TASK PROMPT –
Show all the lines in the data below that include the word "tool".

== SUPPLIED MATERIAL

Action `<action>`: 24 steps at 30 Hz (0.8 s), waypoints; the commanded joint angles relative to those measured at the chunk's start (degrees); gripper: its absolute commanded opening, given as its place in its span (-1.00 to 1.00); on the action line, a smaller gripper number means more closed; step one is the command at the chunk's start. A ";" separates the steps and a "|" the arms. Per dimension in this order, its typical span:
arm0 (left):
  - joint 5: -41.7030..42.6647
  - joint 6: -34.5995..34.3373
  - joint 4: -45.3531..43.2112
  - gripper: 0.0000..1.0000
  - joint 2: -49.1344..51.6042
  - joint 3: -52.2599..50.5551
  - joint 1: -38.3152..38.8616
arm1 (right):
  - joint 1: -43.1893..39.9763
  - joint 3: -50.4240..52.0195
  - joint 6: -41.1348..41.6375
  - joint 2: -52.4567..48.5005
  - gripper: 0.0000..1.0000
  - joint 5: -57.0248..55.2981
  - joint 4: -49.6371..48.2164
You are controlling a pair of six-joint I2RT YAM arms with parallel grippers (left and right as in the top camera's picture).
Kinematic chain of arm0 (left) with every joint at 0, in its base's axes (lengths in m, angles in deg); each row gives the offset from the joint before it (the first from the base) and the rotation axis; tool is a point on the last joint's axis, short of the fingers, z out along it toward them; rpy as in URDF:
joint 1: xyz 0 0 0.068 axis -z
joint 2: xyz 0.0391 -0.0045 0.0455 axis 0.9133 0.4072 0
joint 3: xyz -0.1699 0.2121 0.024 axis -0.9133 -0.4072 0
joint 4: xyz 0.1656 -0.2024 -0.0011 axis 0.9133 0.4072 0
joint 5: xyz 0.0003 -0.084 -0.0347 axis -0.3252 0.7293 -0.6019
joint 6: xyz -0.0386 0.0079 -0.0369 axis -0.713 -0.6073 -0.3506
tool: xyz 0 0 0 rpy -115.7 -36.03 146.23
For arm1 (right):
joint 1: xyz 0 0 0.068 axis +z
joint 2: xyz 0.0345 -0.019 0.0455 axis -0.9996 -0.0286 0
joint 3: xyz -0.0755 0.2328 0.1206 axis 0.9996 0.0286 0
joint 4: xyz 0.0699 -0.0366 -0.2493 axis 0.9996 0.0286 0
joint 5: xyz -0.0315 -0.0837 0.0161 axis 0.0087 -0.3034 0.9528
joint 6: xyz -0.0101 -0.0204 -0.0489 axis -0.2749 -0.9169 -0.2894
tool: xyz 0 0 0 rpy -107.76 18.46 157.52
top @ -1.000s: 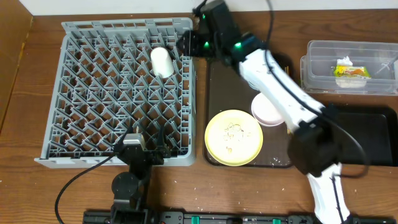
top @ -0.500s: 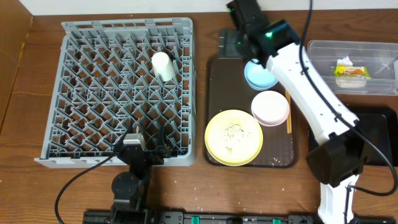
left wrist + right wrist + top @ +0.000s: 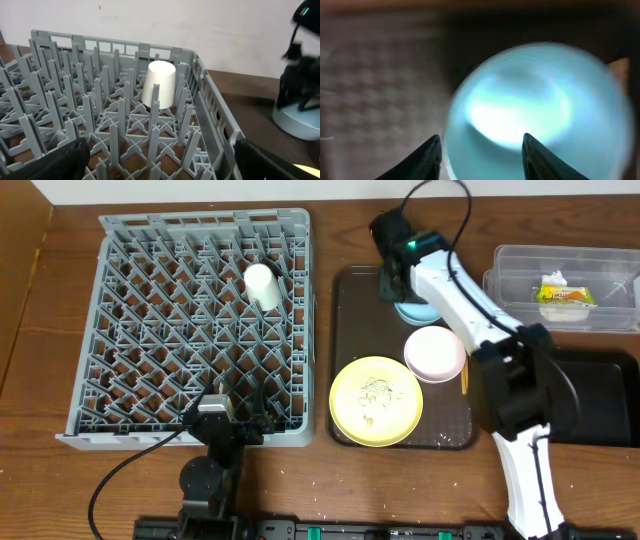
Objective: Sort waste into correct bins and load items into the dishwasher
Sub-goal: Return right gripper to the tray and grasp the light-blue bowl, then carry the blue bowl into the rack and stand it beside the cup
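Your light blue bowl [image 3: 535, 105] sits at the far end of the brown tray [image 3: 350, 350], directly under the right pincer [image 3: 481, 145]. Its fingers stand apart, one outside the bowl's near rim and the other over its inside, clamped on nothing. That wrist picture is blurred, so you cannot tell whether either finger touches the rim.

On the same tray you have one pink bowl [image 3: 434, 352] and one yellow plate [image 3: 376, 401]. Only a sliver of the chopsticks [image 3: 465, 377] shows beside the arm. One white cup [image 3: 262, 284] stands upside down in the grey rack [image 3: 150, 330].

The left pincer [image 3: 160, 162] rests spread wide at the rack's near edge. One wrapper [image 3: 565, 293] lies in the clear tub [image 3: 520, 290]. The arm hides part of the black tray [image 3: 610, 395].
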 commanded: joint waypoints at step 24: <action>-0.87 0.31 1.86 0.88 -0.37 -1.22 0.37 | 7.98 -2.71 -6.47 13.25 -0.98 46.21 -28.30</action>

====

TASK ANSWER –
Kinematic chain of arm0 (left) with every joint at 0, in its base's axes (lengths in m, angles in deg); each row gives the offset from the joint before it (the first from the base) and the rotation axis; tool is a point on the last joint's axis, short of the fingers, z out along it toward them; rpy as in URDF:
tool: xyz 0 0 0 rpy -115.7 -36.03 146.23
tool: xyz 0 0 0 rpy -107.76 18.46 157.52

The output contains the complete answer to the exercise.